Black Street House is a Grade II* listed building in the Dartmoor National Park local planning authority area, England. First listed on 22 February 1967. A Early Modern House.
Black Street House
- WRENN ID
- lunar-ember-rush
- Grade
- II*
- Local Planning Authority
- Dartmoor National Park
- Country
- England
- Date first listed
- 22 February 1967
- Type
- House
- Period
- Early Modern
- Source
- Historic England listing
Description
Black Street House
House, formerly a farmhouse. The building dates from the early to mid-16th century with significant improvements made in the late 16th and 17th centuries, followed by thorough refurbishment in the early 19th century and modernisation in 1986. It is constructed of plastered cob on stone rubble footings, with granite stacks and granite ashlar chimneyshafts, beneath a slate roof that originally had thatch.
The house is L-shaped with the main block facing east. It follows an altered 3-room-and-through-passage plan. At the left (southern) end is a small unheated inner room, probably formerly a dairy. The hall has an axial stack backing onto the passage. The service end contains two rooms, the inner one with an axial stack backing onto the outer room. A parlour wing projects at right angles in front of the inner room, with its own stack backing onto the main block and a small unheated store room at its end.

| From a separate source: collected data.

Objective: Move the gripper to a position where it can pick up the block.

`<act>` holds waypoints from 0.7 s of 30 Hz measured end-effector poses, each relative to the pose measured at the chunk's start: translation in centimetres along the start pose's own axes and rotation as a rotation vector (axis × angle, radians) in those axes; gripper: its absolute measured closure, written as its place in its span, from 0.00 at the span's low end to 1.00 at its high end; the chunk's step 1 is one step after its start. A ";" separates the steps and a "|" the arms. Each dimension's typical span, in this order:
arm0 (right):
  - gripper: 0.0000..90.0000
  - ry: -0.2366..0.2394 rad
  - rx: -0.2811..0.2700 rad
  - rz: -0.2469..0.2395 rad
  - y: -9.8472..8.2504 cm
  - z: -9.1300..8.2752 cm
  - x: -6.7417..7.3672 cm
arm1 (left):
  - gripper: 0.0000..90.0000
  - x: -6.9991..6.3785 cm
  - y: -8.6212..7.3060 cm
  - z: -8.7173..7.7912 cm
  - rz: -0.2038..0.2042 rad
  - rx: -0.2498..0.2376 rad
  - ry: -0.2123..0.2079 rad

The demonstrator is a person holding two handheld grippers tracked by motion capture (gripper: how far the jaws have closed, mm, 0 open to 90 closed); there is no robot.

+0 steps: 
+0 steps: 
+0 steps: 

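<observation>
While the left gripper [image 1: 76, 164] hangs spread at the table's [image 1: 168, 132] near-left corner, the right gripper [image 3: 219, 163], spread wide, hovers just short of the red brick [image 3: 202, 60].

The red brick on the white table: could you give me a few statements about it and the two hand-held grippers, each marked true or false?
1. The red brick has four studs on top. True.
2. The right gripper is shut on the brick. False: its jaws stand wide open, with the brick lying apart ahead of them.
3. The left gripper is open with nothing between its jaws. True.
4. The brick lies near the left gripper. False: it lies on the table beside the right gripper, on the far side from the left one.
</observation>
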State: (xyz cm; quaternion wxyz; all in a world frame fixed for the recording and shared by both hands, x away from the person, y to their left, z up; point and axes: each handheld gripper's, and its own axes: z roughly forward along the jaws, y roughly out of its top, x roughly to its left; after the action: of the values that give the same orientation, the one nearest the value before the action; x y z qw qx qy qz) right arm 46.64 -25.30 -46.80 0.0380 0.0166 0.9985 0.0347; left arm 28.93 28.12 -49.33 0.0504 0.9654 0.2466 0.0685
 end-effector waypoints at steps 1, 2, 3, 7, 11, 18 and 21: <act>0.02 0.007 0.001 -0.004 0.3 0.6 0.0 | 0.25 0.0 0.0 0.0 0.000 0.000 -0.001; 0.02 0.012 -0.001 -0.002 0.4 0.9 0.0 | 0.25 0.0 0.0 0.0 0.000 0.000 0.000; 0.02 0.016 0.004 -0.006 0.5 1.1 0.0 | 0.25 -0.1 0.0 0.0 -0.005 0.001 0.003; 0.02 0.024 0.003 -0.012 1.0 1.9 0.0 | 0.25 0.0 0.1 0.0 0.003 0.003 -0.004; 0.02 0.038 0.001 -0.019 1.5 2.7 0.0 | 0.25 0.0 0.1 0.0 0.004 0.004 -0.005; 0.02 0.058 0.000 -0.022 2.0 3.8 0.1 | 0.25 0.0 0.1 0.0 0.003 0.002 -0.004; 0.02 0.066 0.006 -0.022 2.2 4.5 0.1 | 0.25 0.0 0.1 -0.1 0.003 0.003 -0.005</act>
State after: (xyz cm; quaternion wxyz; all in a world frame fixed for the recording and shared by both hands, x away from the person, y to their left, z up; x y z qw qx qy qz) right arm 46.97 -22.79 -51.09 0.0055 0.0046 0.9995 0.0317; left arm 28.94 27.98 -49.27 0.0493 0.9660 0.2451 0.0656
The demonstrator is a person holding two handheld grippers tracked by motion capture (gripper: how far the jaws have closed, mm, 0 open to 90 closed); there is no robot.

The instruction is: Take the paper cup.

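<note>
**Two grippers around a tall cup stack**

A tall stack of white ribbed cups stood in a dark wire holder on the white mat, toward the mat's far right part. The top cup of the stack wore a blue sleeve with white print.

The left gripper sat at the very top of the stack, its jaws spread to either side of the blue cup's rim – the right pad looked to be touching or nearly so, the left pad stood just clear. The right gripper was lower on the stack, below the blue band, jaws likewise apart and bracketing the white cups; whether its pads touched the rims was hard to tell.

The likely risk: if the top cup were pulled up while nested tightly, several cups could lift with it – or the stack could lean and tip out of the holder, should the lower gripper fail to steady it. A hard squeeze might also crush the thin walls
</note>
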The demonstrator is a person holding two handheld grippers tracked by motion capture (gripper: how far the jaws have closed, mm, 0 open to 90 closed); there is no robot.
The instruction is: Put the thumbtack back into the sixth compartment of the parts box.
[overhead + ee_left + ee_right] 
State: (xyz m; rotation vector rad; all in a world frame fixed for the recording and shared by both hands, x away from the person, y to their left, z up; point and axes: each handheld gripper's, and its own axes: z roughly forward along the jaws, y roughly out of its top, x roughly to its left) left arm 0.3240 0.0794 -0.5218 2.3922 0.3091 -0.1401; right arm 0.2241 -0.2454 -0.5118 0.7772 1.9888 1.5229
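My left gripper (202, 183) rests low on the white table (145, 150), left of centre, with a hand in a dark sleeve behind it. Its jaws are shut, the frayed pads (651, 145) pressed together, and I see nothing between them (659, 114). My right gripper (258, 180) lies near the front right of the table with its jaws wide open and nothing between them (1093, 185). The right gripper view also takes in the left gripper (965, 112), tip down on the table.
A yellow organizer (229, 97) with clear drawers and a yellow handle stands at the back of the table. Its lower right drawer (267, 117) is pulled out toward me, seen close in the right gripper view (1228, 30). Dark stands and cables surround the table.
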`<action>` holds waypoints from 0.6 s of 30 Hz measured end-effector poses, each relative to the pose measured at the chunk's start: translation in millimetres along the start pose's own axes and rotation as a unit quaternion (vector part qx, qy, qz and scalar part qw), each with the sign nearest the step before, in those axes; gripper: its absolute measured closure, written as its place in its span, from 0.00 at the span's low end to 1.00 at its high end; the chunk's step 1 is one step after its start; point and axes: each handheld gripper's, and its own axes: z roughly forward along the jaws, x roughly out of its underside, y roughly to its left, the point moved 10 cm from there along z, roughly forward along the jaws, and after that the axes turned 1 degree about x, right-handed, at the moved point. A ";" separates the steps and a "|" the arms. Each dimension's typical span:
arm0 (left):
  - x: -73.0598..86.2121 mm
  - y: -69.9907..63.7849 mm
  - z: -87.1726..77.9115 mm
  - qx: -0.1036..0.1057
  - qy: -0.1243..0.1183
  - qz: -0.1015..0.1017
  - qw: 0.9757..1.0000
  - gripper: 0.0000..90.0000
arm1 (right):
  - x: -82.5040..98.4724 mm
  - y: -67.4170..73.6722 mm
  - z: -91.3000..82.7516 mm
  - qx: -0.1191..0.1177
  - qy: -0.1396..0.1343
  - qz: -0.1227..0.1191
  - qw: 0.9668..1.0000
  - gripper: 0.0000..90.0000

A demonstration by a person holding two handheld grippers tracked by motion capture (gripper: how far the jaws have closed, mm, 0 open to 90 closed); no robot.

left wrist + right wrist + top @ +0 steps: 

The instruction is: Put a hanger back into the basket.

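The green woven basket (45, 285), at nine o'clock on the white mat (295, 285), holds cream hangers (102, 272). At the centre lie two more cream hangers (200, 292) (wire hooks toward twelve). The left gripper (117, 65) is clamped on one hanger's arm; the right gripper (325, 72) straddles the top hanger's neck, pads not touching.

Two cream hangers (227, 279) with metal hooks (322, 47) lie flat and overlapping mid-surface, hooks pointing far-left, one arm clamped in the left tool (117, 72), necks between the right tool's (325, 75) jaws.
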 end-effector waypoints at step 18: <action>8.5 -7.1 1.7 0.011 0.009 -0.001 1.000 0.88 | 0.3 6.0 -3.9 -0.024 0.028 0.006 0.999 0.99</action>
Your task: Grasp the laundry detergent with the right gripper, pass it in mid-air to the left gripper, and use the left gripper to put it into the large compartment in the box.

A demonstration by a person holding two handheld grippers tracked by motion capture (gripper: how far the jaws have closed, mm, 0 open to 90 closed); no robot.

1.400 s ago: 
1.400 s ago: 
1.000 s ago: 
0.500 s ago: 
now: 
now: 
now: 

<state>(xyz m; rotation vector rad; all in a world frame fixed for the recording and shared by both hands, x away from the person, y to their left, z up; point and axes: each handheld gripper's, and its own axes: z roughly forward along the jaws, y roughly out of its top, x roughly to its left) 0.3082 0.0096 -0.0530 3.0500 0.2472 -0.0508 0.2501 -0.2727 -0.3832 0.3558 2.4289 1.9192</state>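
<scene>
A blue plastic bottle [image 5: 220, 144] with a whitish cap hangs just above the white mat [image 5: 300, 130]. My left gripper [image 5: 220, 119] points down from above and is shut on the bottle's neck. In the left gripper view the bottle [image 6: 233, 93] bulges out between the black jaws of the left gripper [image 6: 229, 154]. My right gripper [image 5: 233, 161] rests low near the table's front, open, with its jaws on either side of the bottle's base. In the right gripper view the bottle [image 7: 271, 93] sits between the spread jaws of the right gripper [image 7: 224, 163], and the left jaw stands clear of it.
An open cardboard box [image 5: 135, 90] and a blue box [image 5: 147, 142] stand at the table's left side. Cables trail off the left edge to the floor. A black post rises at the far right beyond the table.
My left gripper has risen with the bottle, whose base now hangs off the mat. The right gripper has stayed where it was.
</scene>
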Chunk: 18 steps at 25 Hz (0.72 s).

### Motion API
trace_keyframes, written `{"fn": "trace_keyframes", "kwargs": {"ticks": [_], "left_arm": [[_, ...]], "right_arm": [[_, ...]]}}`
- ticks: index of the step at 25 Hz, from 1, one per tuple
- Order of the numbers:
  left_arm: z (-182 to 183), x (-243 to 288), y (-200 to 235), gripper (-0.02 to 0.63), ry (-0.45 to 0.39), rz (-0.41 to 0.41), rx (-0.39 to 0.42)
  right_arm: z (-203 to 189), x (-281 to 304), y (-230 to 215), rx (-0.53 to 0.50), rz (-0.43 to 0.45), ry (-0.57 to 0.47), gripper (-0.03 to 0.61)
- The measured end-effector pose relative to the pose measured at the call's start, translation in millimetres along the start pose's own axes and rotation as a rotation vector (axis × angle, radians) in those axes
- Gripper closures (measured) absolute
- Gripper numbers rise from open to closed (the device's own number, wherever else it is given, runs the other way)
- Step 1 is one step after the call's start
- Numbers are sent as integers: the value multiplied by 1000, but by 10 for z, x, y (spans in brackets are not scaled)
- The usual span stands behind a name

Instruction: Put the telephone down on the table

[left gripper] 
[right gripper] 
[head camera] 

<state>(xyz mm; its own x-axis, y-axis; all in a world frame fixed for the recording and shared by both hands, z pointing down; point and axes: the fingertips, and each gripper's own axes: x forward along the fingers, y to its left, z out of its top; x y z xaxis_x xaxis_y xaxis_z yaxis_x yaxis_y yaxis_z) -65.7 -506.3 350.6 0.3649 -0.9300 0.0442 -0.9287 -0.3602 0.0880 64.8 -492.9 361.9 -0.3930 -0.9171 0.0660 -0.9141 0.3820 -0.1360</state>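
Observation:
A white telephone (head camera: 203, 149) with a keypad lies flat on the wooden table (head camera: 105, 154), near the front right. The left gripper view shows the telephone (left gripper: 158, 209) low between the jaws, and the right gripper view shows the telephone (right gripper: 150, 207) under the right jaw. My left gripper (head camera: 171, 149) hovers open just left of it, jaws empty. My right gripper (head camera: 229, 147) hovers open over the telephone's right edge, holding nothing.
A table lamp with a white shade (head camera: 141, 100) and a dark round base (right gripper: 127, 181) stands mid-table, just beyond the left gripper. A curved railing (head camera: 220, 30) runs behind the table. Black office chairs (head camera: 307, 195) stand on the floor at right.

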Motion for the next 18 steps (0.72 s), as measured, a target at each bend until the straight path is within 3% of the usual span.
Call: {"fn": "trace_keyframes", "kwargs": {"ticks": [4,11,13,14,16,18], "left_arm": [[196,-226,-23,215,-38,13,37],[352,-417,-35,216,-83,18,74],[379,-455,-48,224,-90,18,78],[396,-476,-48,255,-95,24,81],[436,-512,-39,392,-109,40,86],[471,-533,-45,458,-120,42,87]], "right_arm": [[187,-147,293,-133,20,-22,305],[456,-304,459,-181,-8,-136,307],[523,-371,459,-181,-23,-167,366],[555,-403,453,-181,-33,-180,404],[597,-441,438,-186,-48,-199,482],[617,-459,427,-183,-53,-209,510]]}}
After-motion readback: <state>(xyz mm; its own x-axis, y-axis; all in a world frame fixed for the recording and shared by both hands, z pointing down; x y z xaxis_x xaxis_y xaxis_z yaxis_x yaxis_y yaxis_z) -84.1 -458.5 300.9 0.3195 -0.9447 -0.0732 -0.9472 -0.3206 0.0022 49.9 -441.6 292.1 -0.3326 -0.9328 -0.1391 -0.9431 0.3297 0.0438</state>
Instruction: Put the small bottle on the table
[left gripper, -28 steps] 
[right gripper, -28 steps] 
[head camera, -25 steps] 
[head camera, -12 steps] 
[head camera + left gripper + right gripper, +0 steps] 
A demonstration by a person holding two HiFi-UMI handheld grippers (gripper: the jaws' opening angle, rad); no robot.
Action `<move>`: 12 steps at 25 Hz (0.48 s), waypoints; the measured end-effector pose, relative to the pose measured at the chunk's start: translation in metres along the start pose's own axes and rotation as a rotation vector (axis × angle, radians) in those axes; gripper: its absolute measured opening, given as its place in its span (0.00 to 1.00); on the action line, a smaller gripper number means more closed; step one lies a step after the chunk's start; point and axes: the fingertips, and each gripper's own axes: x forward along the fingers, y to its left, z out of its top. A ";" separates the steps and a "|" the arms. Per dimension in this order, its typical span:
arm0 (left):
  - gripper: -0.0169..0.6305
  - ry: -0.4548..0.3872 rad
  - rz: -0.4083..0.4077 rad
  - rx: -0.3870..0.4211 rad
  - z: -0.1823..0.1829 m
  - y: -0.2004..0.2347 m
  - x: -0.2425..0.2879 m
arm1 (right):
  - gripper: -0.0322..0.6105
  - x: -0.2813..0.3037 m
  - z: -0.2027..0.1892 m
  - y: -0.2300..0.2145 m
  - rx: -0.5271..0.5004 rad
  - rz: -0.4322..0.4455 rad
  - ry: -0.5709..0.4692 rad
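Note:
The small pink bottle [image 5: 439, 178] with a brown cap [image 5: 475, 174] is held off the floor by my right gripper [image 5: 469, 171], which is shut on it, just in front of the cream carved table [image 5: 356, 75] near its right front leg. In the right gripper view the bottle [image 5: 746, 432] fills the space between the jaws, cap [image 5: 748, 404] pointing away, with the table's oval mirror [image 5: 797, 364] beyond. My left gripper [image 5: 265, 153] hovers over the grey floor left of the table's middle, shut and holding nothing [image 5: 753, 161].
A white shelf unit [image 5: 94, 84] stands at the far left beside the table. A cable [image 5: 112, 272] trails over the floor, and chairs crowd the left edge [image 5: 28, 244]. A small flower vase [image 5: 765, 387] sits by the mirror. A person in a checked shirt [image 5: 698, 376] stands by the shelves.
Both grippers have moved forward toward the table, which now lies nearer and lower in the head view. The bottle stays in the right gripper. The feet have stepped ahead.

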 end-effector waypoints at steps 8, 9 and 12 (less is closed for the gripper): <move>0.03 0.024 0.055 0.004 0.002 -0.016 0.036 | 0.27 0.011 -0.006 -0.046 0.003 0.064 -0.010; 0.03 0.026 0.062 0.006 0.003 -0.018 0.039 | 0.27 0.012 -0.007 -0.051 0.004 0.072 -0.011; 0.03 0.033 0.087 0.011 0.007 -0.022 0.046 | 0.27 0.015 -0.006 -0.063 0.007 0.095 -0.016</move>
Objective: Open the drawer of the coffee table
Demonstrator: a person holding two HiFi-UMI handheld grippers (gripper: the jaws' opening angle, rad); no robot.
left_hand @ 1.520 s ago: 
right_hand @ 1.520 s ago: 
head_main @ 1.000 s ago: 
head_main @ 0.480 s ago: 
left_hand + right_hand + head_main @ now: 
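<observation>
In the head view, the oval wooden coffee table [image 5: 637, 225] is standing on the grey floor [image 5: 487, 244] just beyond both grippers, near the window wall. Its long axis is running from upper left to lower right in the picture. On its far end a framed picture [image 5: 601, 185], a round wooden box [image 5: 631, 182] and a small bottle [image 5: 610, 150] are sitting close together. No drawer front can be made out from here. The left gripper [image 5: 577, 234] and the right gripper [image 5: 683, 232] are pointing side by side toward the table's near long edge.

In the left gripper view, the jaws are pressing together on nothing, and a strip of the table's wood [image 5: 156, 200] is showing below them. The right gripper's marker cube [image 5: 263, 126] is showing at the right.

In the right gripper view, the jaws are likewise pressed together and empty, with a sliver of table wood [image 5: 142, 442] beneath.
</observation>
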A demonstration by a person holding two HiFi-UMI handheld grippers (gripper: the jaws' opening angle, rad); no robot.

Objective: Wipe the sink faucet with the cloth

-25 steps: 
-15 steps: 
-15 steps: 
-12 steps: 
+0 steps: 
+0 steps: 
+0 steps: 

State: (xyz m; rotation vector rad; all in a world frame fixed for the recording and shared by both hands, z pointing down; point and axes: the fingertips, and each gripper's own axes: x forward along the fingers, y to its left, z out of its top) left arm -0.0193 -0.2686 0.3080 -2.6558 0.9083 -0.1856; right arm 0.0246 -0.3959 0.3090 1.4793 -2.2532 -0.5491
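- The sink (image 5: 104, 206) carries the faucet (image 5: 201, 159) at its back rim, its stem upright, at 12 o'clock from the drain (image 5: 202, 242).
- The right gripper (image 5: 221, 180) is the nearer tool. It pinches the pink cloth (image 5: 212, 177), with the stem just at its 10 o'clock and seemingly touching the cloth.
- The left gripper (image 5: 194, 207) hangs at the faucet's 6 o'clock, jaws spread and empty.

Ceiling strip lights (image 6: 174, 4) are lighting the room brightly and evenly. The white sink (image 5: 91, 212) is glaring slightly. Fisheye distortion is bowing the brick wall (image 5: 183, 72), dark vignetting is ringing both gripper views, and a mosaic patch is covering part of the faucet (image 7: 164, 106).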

In its original form, the main block had its hall and passage open to the roof and heated by an open hearth fire. A hall fireplace with a passage chamber was likely inserted in the mid or late 16th century, and the hall was floored over during the 17th century. The date of the service room division and stack insertion is unclear. The parlour wing was added in the early or mid-17th century. The present arrangement of rooms largely reflects the early 19th-century refurbishment, when the passage rear doorway was blocked by a new main stair with a projecting rear turret, the inner service room was converted to a parlour or drawing room, the hall became a dining room, and the original parlour was turned into a kitchen.
The house stands two storeys high. The main block has a regular but asymmetrical 4-window front with 19th-century 16-pane sashes. The passage front doorway is left of centre, with a 19th-century 6-panel door set within a shallow porch under a low-pitched roof. The main block roof is gable-ended to the right and hipped to the left. The inner side of the former parlour wing retains its original 17th-century 4-light granite-mullioned window with a roll-moulded surround containing rectangular panes of leaded glass. The granite hoodmould labels are carved with the initials RH. This wing has a hipped roof.
The interior largely reflects the early 19th-century refurbishment, which appears to have been superficial. No carpentry is visible in any room, and fireplaces are blocked by 19th-century grates. The joinery is entirely 19th-century in character, including the main open string stair. However, the former plan is preserved, and the size of the hall fireplace remains evident around the chimneypiece. An alcove at the rear of the lower end of the hall is thought to be the former stairwell.
The original roof survives over the hall and is unusually sophisticated for the area. It comprises three bays with ovolo-moulded arch-braced trusses, intermediate trusses, and sets of inverted windbraces. It is smoke-blackened from the original open hearth fire. The roof over the inner room and service end is inaccessible. The former parlour contains a plain soffit-chamfered crossbeam. Its fireplace is of granite ashlar with a broad roll-moulded surround; the left side is rebuilt in 19th-century brick with an inserted oven. A 19th-century cream oven stands to the rear. The roof of this section is carried on A-frame trusses with pegged lap-jointed collars.